After Connor passed away, I used to hate hearing “it will get better with time.” I actually have no idea why people choose to say that because all I could think was “I don’t want it to get better with time if it means forgetting him more — if it means time keeps moving.” Hearing those words never comforted me. They actually made me more anxious.
As a grief veteran, I wish I had some great advice to tell you. Some anecdote that would help even just a little bit. Truthfully there is just a constant feeling of emptiness in my stomach region, a constant feeling of heartbreak over time. Not the searing pain that is experienced with the early years, but a deep longing for someone, of a life that could have been.
August is always the toughest month for my family. It’s Connor’s ‘memory day’ and three days later is Stuart and Connor’s birthday. It’s a lot of (subconscious) grief trying to push through the surface, even if I am trying to ignore it as I often do these days. I’ve found that now, more than ever, I have started wondering about the ‘what if’s'. WHAT IF Connor was still here and we had all that time as a family of 5. If he got to live out his pivotal 20’s, go to college on a golf scholarship, what would he be doing now. And more so, what would that look like for US. How much different would Stuart and I be if we never had to burry our brother. Not dealing with that horrendous trauma in our 20’s, celebrating holidays through the year like a normal family, not constantly wondering about the unknown, I just can’t help all of that go through my head constantly.
It’s been a different chapter of y grief now that my babies are here — Mackie and Wesley. Not having their second uncle around, or their grandpa. Dad was SO stoked to be a grandpa and I know that these years would have been some of his absolute favourite!! The boys definitely bring a lot of distraction and light and I know that Dad would have really relished in them. It is completely unfair that he never got to live out his grandpa-hood and the rest of his retirement. My heart breaks for him as well as my boys, who are now missing out on such a big piece of me.
WHY ME. WHY US. To this day, I am still left wondering that; why did this have to happen to my family.
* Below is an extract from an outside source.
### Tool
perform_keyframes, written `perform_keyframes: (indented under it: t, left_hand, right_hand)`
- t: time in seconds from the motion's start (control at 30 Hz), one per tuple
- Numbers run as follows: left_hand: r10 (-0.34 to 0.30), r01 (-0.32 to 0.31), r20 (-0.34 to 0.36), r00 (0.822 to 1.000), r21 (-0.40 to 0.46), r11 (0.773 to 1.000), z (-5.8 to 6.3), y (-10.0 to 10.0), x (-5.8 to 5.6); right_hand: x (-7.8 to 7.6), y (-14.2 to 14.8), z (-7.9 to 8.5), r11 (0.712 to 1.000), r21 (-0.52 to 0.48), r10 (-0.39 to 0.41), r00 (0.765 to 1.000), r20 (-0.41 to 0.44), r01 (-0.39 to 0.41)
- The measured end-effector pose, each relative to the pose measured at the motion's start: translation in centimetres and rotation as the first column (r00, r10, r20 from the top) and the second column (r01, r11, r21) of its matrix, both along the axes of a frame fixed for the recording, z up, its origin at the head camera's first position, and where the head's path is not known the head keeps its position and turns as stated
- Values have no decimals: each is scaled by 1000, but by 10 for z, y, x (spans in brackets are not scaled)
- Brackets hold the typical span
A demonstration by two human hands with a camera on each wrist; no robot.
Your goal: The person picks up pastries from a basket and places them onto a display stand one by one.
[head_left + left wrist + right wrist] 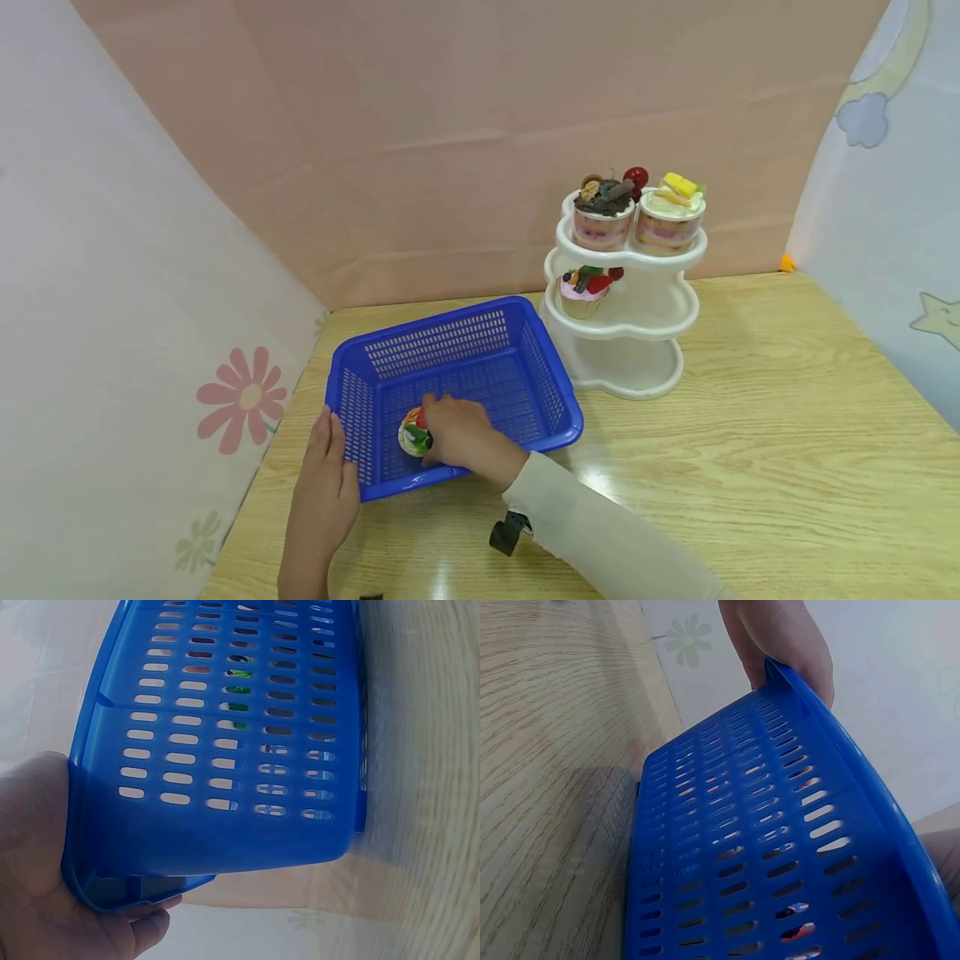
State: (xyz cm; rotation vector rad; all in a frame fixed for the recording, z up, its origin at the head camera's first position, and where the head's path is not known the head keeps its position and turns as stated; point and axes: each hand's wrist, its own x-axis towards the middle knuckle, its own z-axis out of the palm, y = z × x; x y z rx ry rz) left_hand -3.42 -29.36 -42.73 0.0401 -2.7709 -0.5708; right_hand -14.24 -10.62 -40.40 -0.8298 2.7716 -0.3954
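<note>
A blue plastic basket (422, 482) with slotted walls stands tilted a little sideways on the wooden table. At its front left corner my left hand (324, 492) holds the rim, seen also in the left wrist view (45, 855). Inside the basket, my right hand (463, 429) reaches over the front rim and grips a toy cupcake (412, 435) with red, orange and green topping. Fingers and thumb lie at the cupcake's right side, partly covering it. Through the slots in the right wrist view only red and white bits show.
Right of the basket rises a white three-tier stand (630, 392). Its top tier bears a chocolate-topped dessert cup (602, 225) and a yellow-topped dessert cup (670, 221). A pink cupcake (582, 298) sits on the middle tier. Hanging cloth (450, 150) borders the wooden table (765, 467).
</note>
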Motion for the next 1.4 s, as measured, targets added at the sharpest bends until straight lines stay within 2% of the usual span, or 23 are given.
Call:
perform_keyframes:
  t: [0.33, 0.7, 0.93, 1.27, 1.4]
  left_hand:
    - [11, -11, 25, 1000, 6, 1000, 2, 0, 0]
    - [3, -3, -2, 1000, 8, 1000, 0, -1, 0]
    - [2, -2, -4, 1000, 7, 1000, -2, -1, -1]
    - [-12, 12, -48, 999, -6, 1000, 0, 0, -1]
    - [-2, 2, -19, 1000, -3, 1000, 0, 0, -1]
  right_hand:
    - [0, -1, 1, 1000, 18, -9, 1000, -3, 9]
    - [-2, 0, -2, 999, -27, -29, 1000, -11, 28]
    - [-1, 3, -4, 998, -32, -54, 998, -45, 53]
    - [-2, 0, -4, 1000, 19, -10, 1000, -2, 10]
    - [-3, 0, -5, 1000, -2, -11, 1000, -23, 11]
And if you’ve lost someone, I’m sure you’re still asking yourself that question too. It’s super shitty, it’s so heartbreaking, and beyond unfair. Again, I wish I had special remedies to share with you but alas, I am still writing about grief over a decade later. It’s still very much part of my everyday and how I move throughout the world — it would be hard to ignore it. Grief has settled into my body, into my bones, so even when I’m not directly thinking about my people, my body will forever be on edge.
Society it seems, continues to not know how to talk about those we’ve lost. And we wont get into that today — we’ll save that for another blog post — but know I’m sending you a lot of comfort and love wherever you are on your grief journey. It doesn’t get better, it just changes. So make sure you have a few people you can hold hands with as you move through it all.